Ünlü coğrafyacı ve tarihçi Strabon’un dediği gibi; “Tanrı, yarattığı kulunun uzun ömürlü olmasını istiyorsa Datça Yarımadası’na bırakır.” Tarihin en eski tıp okullarının kurulduğu, insanların şifa bulmak için geldikleri Datça; hala doğallığını koruyor.
DATÇA’YI KEŞFEDELİM
Tarihi, antik kentinde yaşayın
Knidos: Datça’nın 35 km uzağında, en batı noktasında bulunan bu tarihi mekan; ‘Çıplak Afrodit’ eseriyle ünlenmiştir. Praksiteles’in bu heykelinin önemi, dünyada bulunan ilk çıplak tanrıça heykeli olmasıdır. Ayrıca amfitiyatro, Akropolis, Demeter Mabedi ve güneş saati hala görülebilen tarihi eserlerdendir. Buranın bir diğer özelliği de hem Akdeniz’den hem Ege’den denize girebileceğiniz tek nokta olmasıdır. Özellikle Mavi tur yapanların uğrak yerlerinden biridir.
Eğer yaz aylarında ziyaret edecekseniz deniz yolunu kullanmanızı öneriyoruz çünkü karayolu – özellikle son kısımları – hiç iyi durumda değil.
Hızırşah Köyü: Selçuklu zamanından kalma cami görülebilecek en önemli eserdir.
Reşadiye (İskele Mahallesi): 200 yıllık bir tarihe sahip Mehmet Ali Bey Konağı görülmeye değer yapılar arasında yer alıyor. Ayrıca büyük cami de Reşadiye’de görebilecekleriniz arasındadır.
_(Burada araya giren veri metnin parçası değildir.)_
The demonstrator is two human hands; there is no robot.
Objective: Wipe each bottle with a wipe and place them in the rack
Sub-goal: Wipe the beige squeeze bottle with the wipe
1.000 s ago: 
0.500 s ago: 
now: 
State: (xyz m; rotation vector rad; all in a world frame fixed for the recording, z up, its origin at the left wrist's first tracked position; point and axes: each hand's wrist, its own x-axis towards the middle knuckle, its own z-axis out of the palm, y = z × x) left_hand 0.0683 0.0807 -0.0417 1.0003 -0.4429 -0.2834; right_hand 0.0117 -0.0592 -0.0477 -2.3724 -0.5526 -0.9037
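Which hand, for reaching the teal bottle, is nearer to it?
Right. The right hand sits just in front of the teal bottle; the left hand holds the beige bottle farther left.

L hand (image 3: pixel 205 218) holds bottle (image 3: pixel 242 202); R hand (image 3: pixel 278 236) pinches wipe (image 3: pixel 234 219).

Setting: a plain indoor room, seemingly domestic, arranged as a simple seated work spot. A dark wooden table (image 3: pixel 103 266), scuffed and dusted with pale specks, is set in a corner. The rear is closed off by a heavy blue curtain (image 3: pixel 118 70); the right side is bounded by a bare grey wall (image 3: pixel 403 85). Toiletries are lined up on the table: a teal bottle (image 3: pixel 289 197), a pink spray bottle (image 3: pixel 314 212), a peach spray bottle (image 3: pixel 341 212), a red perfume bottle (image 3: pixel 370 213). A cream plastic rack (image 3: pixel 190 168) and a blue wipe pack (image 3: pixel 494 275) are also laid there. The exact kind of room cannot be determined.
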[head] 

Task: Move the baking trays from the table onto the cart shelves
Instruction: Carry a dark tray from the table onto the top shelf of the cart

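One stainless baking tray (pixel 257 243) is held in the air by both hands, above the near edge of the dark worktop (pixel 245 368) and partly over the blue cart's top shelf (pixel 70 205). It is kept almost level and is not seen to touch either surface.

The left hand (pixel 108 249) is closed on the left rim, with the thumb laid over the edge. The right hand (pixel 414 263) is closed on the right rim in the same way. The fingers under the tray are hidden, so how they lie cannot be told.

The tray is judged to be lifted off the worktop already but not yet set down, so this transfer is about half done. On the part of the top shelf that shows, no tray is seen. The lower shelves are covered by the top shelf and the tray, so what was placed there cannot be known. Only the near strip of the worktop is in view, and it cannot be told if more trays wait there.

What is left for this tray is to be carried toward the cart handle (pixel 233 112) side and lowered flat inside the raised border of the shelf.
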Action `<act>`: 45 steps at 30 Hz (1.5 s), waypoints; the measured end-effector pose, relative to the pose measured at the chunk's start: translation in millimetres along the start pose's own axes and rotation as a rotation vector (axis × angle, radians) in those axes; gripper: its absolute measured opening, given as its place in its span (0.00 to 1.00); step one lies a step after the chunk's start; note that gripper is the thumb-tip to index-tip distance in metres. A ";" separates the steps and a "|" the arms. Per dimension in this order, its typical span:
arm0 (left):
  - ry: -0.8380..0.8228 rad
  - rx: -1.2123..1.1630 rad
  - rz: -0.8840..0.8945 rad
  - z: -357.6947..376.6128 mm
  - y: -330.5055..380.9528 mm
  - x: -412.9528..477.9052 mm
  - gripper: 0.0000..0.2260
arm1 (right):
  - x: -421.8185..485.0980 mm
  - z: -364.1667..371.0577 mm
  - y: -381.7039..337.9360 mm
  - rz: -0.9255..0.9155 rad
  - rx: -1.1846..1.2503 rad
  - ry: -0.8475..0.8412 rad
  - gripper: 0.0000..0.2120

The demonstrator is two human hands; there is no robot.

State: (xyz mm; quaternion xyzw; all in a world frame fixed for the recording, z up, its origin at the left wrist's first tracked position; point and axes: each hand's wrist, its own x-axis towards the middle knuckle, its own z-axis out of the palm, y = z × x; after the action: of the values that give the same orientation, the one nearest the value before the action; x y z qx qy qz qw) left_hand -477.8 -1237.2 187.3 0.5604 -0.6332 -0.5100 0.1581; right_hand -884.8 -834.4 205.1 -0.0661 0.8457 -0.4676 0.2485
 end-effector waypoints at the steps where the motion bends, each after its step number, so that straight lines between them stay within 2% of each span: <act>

Koylarında geçireceğiniz zamana doyamayacaksınız
Yüzerken başınızı aşağıya çevirdiğinizde yüzen balıkları görebileceğiniz temizlikte, masmavi sulara sahip bu koylar; unutulmaz bir eğlenceyi ve dinlenceyi bir arada sunuyor. Bir diğer şansınız da hem Akdeniz’e hem de Ege’ye girebilecek kumsallarda bulunmanız olacaktır.
Mesudiye Köyü: Knidos yolu üzerindeki bu bölge, Kızılbük Koyu’nun da aralarında bulunduğu 3 koyu bünyesinde barındırıyor. Enfes bir limana sahip Hayıtbükü ve Ovabükü de Mesudiye Köyü’nün diğer koylarıdır.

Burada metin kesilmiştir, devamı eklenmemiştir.